From the sun-kissed shores of San Diego, CA comes Red Pony Clock, an ever-shifting musical collective with a penchant for jubilant horn arrangements, effervescent vocal harmonies, and confessional song-writing. Primarily a recording project based on the songs of Gabe Saucedo & Tony Prudhome; the live Red Pony Clock lineup can oftentimes swell into the the double digits, with members switching back and forth between a wide variety of non-traditional instruments, such as trombone, banjo, accordion, & vibraphone. RPC will pretty much try to work with whatever they can get their hands on. The same goes for their song-writing, which has been known to take from such diverse influences as mariachi, disco, country, jazz, & R&B.
At first listen, the density of Red Pony Clock's music can be overwhelming, even confounding. But take heart!! While most twelve-headed monsters are intent on luring you under your bed only to inflict unspeakable acts of torture, Red Pony Clock would rather help you build a pillow fort in which to chill out and have a sing-along. Or better yet, a jamboree!!!

Over the course of 6 years, Red Pony Clock has gone from being a one-man lo-fi recording project to the incalculable, cult-like assemblage of today, sporadically releasing their music on 7" records, cassettes, and hand-decorated CDRs. Their latest release, God Made Dirt (HHBTM records), marks RPC's first foray into professional studio recording. With the help of their old friend, Roy Silverstein at Habitat Studios, Red Pony Clock has finally made the record they've been trying to make since they started. It's a boundlessly sprawling work, made to be absorbed as a whole, and brimming with the spirit of a band who makes music only because they love it more than anything else in the world.

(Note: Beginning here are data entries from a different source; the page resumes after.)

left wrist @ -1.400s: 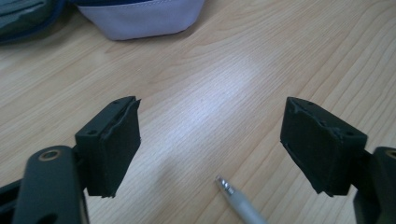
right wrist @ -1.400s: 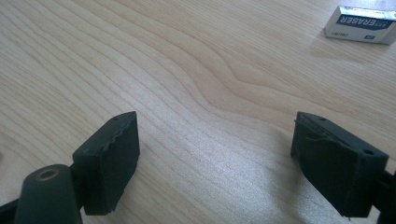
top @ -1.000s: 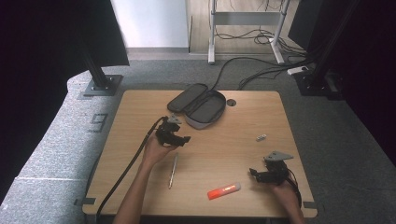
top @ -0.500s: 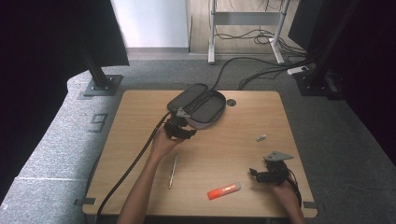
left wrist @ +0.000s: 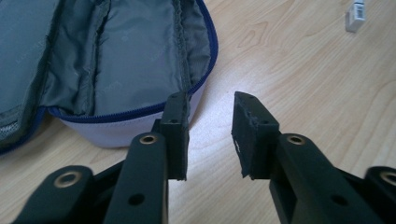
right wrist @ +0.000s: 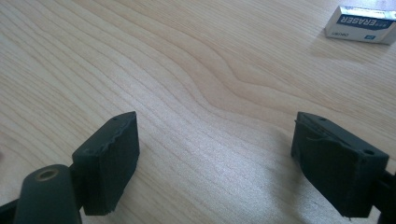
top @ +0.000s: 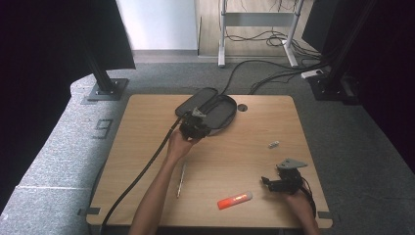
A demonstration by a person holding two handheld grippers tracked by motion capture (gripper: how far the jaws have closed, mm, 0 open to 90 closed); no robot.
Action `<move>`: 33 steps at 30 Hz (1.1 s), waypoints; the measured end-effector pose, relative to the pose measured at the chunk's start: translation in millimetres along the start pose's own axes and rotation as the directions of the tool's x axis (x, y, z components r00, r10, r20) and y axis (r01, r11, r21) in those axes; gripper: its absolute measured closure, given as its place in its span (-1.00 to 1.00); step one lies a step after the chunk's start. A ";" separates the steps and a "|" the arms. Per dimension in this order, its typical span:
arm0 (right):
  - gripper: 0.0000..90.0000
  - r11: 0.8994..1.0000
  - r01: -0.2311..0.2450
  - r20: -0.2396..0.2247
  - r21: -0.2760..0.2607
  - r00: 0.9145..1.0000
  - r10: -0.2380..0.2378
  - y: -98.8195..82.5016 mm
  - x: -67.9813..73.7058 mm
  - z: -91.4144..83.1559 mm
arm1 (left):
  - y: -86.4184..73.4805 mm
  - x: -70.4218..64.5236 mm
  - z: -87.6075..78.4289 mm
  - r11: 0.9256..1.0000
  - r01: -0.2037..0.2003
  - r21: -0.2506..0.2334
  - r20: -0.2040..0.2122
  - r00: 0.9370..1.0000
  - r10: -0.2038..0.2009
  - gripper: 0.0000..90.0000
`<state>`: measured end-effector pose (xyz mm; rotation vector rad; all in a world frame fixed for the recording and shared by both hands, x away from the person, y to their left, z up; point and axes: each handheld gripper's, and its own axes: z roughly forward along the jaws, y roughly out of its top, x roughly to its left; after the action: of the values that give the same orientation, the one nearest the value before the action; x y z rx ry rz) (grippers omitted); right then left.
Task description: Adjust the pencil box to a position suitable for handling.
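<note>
place: lab | cues: black curtains (top: 58, 44), floor cables (top: 264, 73), desk frame (top: 254, 19)

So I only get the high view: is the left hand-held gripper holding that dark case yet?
Observer: No. In the left gripper view the left hand-held gripper has just been closing its jaws, with nothing between them. The case sits just beyond one pad.
Operator: What is inside the case?
Observer: Grey lining and a blue zip edge. I see no contents in the part shown.
Operator: And the small white thing on the right?
Observer: The right gripper view shows its wrapper printed ERASER, so it is an eraser.
</note>
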<state>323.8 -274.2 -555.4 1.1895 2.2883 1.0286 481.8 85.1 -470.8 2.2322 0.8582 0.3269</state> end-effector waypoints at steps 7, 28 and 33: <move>-0.67 1.000 0.001 0.000 0.000 1.000 -0.001 0.0 0.0 0.0 | 10.6 -0.9 13.4 1.000 -0.004 0.015 -0.010 1.000 0.004 0.63; -0.67 1.000 0.005 -0.001 -0.002 1.000 -0.005 -0.1 -0.3 0.2 | 19.9 15.6 48.2 0.998 0.042 0.053 -0.076 0.996 -0.038 0.84; -0.67 1.000 0.005 -0.002 -0.001 1.000 -0.005 -0.1 -0.2 0.2 | 14.8 19.5 59.1 0.995 0.059 0.080 -0.084 0.995 -0.052 0.83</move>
<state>324.0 -274.3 -555.6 1.1824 2.2909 1.0302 530.5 58.9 -503.0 2.2796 0.9919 0.3648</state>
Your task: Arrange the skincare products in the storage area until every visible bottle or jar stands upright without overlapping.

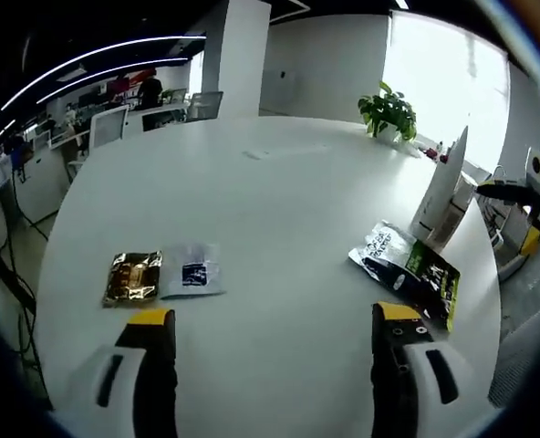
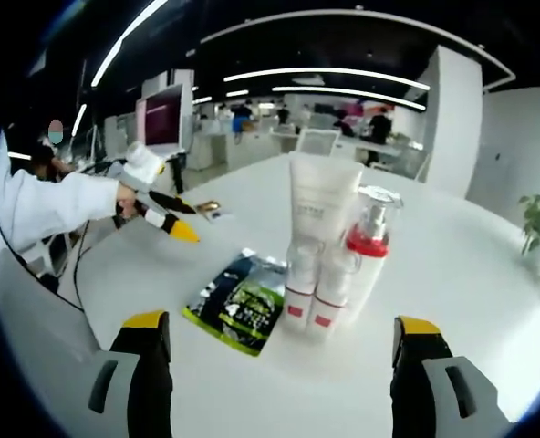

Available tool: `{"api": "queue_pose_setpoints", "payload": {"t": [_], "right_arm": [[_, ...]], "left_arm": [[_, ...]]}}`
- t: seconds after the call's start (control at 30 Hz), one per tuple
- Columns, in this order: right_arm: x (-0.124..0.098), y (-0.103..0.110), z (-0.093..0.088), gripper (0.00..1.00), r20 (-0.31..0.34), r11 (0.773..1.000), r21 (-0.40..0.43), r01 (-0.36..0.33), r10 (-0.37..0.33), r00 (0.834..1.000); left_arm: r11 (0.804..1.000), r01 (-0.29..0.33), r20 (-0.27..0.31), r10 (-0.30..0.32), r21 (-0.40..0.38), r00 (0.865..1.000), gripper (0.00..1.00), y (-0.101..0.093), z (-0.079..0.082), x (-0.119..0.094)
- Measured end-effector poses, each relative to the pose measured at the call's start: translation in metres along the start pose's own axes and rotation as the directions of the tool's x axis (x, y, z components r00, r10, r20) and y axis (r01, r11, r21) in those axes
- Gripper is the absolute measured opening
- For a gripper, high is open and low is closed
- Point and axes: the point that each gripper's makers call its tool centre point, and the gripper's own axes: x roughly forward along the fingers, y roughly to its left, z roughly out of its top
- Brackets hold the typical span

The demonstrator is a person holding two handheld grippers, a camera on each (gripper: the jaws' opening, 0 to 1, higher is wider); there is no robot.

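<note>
Right tongs (image 2: pixel 279 365) wide before upright bottles (image 2: pixel 329 265)

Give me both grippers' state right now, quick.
Left gripper: open, holding nothing, over bare table.
Right gripper: open, holding nothing, facing the upright skincare bottles.

Your left gripper (image 1: pixel 275 342): jaws wide apart, bare table (image 1: pixel 279 228) between and ahead. Gold sachet (image 1: pixel 132 277) and clear sachet (image 1: pixel 192 271) lie just beyond left jaw. Dark sachets (image 1: pixel 407 270) lie beyond right jaw.

Your right gripper (image 2: pixel 279 338): jaws wide apart. Straight ahead, upright cluster blocks path: white tube (image 2: pixel 322 203), pump bottle (image 2: pixel 368 239), two small bottles (image 2: pixel 313 292). Green sachet (image 2: pixel 240 302) lies flat ahead of left jaw. Bare tabletop ahead of right jaw.
</note>
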Motion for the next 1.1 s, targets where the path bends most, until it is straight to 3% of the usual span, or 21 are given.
{"api": "queue_pose_setpoints", "payload": {"t": [0.33,0.9,1.1], "right_arm": [[0.004,-0.001,-0.003,0.99,-0.015,1.000,0.004,-0.007,0.008,1.000],[0.005,0.002,-0.006,0.99,-0.026,1.000,0.014,-0.016,0.016,1.000],[0.005,0.002,-0.006,0.99,-0.028,1.000,0.015,-0.014,0.014,1.000]], "left_arm": [[1.000,-0.013,-0.027,0.013,-0.005,1.000,0.84,0.011,-0.007,0.013],[0.995,-0.084,-0.020,0.085,0.057,0.996,0.79,0.053,0.008,0.033],[0.993,-0.091,-0.020,0.093,0.076,0.995,0.75,0.059,0.012,0.036]]}}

Here's a list of bands we've played with: Architecture in Helsinki, Of Montreal, Apples in Stereo, Elf Power, Mt Erie, Daniel Johnston, Persephones Bees, The Brunettes, Dr Dog, Dirty Projectors, Half-Handed Cloud, Essex Green, Castanets, Irving, Yacht, His Name is Alive, Deerhoof, The Blow, The Instruments, Thanksgiving, Octopus Project, Ladybug Transistor, blah blah blah ... etc etc etc ... you get it.